What the task asks
Print the data that follows again, keeping every line exact.

** Exercise material follows **

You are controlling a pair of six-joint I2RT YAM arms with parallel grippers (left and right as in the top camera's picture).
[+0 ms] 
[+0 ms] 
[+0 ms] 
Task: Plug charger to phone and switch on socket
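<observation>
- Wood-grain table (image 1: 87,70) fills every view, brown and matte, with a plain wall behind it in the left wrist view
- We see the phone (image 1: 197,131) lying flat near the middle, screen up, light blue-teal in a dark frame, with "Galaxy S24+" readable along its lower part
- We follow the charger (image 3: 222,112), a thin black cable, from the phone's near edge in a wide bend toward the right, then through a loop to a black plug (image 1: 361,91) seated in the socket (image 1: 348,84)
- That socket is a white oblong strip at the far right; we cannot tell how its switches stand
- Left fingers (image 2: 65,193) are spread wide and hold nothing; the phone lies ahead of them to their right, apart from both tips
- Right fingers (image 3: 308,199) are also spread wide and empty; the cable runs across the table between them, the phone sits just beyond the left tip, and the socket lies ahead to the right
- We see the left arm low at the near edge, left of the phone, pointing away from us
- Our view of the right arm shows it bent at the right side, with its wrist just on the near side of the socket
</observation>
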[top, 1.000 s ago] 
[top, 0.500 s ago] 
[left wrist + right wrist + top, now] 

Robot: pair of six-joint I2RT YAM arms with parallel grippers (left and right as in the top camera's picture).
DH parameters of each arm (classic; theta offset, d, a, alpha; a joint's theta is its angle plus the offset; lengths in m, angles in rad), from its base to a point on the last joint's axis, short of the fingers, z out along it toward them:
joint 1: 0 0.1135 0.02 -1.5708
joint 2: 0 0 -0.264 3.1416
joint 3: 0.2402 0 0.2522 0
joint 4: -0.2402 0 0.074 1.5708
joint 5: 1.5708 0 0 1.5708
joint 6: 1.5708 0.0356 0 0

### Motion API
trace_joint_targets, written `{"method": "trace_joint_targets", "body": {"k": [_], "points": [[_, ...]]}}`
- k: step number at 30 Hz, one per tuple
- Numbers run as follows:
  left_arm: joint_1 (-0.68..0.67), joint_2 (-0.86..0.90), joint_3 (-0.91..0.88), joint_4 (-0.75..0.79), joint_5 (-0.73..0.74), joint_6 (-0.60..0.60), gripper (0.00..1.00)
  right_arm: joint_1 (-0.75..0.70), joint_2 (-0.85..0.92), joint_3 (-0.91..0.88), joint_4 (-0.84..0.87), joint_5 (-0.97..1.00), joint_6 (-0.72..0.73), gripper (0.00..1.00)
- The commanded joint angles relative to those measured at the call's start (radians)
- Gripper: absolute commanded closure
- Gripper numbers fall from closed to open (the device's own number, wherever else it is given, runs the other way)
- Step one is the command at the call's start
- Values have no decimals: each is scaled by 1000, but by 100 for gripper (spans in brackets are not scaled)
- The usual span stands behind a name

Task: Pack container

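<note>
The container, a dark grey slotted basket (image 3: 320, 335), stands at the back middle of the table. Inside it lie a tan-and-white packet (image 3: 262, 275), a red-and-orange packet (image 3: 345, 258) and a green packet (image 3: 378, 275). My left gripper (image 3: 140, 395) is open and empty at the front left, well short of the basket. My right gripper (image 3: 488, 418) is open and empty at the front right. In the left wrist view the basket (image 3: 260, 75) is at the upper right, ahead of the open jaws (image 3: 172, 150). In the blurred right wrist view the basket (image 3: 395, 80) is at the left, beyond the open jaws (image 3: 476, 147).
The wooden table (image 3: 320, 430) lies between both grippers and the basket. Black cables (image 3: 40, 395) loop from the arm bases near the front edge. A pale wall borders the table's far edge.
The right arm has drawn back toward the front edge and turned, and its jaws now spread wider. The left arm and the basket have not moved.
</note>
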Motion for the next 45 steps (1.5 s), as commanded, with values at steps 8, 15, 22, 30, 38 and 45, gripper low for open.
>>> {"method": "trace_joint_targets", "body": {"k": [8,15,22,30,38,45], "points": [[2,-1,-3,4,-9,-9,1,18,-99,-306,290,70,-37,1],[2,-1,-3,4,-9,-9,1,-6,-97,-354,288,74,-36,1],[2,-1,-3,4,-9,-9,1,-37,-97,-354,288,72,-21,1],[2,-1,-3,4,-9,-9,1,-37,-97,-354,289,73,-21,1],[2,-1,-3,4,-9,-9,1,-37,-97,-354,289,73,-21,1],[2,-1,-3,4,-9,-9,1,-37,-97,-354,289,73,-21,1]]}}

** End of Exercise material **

Expected answer
You are controlling a pair of six-joint I2RT YAM arms with parallel grippers (left and right as in the top camera's picture).
[+0 ms] 
[+0 ms] 
[+0 ms] 
Task: Plug charger to phone and switch on socket
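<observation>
- Wood-grain table (image 1: 87,70) fills every view, brown and matte, with a plain wall behind it in the left wrist view
- We see the phone (image 1: 197,131) lying flat near the middle, screen up, light blue-teal in a dark frame, with "Galaxy S24+" readable along its lower part
- We follow the charger (image 3: 222,112), a thin black cable, from the phone's near edge in a wide bend toward the right, then through a loop to a black plug (image 1: 361,91) seated in the socket (image 1: 348,84)
- That socket is a white oblong strip at the far right; we cannot tell how its switches stand
- Left fingers (image 2: 65,193) are spread wide and hold nothing; the phone lies ahead of them to their right, apart from both tips
- Right fingers (image 3: 308,199) are also spread wide and empty; the cable runs across the table between them, the phone sits just beyond the left tip, and the socket lies ahead to the right
- We see the left arm low at the near edge, left of the phone, pointing away from us
- Our view of the right arm shows it bent at the right side, with its wrist just on the near side of the socket
</observation>
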[top, 1.000 s ago] 
[top, 0.500 s ago] 
[left wrist + right wrist + top, now] 

Robot: pair of six-joint I2RT YAM arms with parallel grippers (left and right as in the top camera's picture).
DH parameters of each arm (classic; theta offset, d, a, alpha; a joint's theta is its angle plus the offset; lengths in m, angles in rad), from its base to a point on the last joint's axis, short of the fingers, z out along it toward them:
joint 1: 0 0.1135 0.02 -1.5708
joint 2: 0 0 -0.264 3.1416
joint 3: 0.2402 0 0.2522 0
joint 4: -0.2402 0 0.074 1.5708
joint 5: 1.5708 0 0 1.5708
joint 6: 1.5708 0.0356 0 0

### Motion API
trace_joint_targets, written `{"method": "trace_joint_targets", "body": {"k": [_], "points": [[_, ...]]}}`
- k: step number at 30 Hz, one per tuple
- Numbers run as follows:
  left_arm: joint_1 (-0.68..0.67), joint_2 (-0.86..0.90), joint_3 (-0.91..0.88), joint_4 (-0.75..0.79), joint_5 (-0.73..0.74), joint_6 (-0.60..0.60), gripper (0.00..1.00)
  right_arm: joint_1 (-0.75..0.70), joint_2 (-0.85..0.92), joint_3 (-0.91..0.88), joint_4 (-0.84..0.87), joint_5 (-0.97..1.00), joint_6 (-0.72..0.73), gripper (0.00..1.00)
- The commanded joint angles relative to those measured at the call's start (radians)
- Gripper: absolute commanded closure
- Gripper numbers fall from closed to open (the device's own number, wherever else it is given, runs the other way)
- Step one is the command at the call's start
- Values have no decimals: each is scaled by 1000, but by 100 for gripper (spans in brackets are not scaled)
- The usual span stands behind a name

Task: Pack container

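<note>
The container, a dark grey slotted basket (image 3: 320, 335), stands at the back middle of the table. Inside it lie a tan-and-white packet (image 3: 262, 275), a red-and-orange packet (image 3: 345, 258) and a green packet (image 3: 378, 275). My left gripper (image 3: 140, 395) is open and empty at the front left, well short of the basket. My right gripper (image 3: 488, 418) is open and empty at the front right. In the left wrist view the basket (image 3: 260, 75) is at the upper right, ahead of the open jaws (image 3: 172, 150). In the blurred right wrist view the basket (image 3: 395, 80) is at the left, beyond the open jaws (image 3: 476, 147).
The wooden table (image 3: 320, 430) lies between both grippers and the basket. Black cables (image 3: 40, 395) loop from the arm bases near the front edge. A pale wall borders the table's far edge.
The right arm has drawn back toward the front edge and turned, and its jaws now spread wider. The left arm and the basket have not moved.
</note>
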Motion for the next 45 steps (1.5 s), as commanded, with values at steps 8, 15, 22, 30, 38 and 45, gripper low for open.
>>> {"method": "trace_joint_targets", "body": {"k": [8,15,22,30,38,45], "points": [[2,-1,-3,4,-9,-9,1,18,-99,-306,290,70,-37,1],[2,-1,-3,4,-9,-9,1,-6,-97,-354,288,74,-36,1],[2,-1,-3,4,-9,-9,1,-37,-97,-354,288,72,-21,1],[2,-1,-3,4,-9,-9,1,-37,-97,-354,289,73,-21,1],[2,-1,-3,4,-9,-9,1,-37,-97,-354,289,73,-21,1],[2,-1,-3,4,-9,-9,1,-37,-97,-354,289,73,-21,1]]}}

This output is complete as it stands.